Exercise brief:
Among the lines below, take the one holding "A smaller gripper", the one holding "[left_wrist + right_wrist", and all lines between them. Set them down exactly.

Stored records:
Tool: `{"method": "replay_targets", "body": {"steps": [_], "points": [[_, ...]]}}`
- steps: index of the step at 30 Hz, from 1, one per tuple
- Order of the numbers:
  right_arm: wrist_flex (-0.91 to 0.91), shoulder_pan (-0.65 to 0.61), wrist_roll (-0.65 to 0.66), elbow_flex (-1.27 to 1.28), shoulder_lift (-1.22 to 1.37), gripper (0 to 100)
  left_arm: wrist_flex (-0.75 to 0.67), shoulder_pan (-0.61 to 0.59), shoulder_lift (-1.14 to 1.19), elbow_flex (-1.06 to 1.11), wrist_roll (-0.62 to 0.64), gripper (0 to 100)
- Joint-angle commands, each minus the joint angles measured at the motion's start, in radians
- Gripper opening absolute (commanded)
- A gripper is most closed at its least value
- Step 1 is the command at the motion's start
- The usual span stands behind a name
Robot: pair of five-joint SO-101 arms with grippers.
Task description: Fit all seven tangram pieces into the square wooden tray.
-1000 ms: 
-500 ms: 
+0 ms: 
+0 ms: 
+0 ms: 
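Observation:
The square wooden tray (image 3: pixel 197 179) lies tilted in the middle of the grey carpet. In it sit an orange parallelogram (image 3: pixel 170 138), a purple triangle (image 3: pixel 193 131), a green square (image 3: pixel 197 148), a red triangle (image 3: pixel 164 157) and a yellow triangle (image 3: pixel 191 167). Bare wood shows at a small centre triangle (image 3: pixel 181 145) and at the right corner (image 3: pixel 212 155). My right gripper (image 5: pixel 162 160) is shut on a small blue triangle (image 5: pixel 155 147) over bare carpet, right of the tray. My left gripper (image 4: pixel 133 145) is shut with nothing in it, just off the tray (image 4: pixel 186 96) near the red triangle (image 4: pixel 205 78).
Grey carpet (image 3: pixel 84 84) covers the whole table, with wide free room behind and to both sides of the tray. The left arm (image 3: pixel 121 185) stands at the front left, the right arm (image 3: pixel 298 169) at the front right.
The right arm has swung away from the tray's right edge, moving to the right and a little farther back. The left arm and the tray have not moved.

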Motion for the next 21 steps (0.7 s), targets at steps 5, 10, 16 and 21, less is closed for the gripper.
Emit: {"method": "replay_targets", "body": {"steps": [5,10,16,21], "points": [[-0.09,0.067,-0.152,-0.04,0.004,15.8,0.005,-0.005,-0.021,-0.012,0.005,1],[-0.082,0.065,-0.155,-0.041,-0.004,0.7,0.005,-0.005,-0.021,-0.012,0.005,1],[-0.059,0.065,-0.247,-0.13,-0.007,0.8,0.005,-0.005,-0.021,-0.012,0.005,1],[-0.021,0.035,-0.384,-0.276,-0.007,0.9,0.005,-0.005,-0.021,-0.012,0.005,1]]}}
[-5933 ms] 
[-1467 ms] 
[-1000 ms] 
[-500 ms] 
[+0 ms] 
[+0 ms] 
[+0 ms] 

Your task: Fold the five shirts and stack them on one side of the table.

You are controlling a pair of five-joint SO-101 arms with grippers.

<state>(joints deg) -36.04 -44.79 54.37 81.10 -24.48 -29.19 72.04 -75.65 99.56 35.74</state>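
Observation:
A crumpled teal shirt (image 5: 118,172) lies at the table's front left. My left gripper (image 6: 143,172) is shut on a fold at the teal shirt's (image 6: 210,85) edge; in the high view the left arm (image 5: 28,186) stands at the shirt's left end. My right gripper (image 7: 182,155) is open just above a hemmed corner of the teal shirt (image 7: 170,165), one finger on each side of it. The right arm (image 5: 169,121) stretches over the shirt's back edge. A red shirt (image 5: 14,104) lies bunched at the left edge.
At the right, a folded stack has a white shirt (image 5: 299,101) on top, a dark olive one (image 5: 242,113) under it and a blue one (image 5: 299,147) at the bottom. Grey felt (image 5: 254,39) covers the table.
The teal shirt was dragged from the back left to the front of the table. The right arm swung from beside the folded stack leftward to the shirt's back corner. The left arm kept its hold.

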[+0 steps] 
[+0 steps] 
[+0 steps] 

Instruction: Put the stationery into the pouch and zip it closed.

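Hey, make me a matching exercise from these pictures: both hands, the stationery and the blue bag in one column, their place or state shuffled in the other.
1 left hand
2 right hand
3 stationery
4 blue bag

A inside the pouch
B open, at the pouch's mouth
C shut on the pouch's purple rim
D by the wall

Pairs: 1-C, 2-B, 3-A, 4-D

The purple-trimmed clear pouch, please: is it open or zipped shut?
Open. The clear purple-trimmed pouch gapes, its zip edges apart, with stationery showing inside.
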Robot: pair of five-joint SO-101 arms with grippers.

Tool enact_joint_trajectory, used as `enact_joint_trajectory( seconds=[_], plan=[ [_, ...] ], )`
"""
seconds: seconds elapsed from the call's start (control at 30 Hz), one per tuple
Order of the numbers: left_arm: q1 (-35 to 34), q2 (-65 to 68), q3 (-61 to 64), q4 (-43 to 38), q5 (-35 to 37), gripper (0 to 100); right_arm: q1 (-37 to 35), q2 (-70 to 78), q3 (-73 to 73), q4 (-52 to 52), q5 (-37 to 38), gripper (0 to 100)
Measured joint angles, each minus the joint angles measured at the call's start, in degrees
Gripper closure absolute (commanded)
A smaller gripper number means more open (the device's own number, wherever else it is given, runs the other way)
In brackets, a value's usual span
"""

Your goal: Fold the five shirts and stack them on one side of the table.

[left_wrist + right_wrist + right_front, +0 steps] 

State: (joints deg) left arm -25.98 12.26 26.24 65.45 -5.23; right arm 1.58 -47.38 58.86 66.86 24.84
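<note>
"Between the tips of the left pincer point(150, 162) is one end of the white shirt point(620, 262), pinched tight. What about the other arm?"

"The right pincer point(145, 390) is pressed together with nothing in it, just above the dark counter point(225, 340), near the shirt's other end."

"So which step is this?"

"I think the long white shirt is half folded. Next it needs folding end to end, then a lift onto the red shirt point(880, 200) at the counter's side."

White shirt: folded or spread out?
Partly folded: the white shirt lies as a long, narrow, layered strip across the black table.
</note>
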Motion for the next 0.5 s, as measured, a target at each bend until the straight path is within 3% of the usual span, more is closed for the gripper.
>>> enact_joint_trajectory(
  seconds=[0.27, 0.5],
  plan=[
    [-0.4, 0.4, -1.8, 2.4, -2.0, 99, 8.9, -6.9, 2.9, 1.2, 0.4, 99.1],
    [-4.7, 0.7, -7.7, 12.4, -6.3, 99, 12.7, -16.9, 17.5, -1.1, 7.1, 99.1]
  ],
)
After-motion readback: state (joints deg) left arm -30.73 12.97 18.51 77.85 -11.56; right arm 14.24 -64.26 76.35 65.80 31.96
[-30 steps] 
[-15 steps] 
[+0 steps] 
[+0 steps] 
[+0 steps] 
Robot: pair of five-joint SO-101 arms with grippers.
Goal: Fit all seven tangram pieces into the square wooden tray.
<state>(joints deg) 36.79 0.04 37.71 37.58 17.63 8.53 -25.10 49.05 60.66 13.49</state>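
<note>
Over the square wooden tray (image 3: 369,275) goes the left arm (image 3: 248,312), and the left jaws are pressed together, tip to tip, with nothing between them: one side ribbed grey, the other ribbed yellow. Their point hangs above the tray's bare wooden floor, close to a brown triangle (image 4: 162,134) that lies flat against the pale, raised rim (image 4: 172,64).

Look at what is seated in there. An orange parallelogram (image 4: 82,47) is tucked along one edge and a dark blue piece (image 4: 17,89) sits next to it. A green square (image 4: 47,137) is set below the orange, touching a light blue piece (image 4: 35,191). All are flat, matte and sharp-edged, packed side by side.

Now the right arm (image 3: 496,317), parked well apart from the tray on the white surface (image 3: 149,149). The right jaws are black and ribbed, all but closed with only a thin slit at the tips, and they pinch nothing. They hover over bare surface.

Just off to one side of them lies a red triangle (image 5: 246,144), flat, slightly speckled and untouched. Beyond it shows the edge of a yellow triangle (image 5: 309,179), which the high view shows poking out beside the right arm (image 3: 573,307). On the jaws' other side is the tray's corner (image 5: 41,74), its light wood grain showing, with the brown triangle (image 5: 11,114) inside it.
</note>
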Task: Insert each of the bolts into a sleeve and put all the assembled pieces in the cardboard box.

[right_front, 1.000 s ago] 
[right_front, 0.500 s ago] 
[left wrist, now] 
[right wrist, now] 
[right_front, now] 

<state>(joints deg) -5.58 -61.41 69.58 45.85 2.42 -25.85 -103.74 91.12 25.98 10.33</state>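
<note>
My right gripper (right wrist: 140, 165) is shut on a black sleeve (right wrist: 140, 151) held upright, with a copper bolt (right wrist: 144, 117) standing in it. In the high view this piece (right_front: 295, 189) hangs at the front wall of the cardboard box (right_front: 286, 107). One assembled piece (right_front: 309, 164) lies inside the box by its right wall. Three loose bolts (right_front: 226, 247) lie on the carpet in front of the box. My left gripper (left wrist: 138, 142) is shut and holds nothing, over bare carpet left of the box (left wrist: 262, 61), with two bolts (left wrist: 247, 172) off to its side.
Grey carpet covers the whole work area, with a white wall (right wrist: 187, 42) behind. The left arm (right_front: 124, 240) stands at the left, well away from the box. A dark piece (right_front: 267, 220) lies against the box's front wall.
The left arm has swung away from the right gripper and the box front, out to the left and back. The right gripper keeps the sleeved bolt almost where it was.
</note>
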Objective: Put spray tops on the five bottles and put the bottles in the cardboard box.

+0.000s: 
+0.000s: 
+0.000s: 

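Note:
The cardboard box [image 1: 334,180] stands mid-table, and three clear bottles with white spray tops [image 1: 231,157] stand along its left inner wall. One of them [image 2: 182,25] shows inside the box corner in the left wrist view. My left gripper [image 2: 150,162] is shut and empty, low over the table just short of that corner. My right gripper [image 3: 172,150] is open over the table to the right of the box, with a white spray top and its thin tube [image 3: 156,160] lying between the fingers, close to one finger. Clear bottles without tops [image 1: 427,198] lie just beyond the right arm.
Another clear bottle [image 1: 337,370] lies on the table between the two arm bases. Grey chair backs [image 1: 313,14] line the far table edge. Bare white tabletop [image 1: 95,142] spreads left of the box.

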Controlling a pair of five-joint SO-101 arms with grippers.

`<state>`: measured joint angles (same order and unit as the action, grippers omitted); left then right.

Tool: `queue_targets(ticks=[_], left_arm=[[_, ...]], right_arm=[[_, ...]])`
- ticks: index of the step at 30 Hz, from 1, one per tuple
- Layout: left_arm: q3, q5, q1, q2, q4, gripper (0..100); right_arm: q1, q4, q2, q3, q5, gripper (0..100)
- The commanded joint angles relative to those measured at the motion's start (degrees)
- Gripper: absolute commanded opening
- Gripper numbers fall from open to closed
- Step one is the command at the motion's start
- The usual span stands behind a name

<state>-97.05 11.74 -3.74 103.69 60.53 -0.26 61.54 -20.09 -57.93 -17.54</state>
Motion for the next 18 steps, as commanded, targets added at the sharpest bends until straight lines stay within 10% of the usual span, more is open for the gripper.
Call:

Response to this exercise:
A smaller gripper number means more open (the device's own number, wherever else it is given, runs the other way)
In brackets, a value's usual span
"""

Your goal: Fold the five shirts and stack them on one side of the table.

[left_wrist + right_wrist + right_front, +0 steps] 

The required output has been given in full.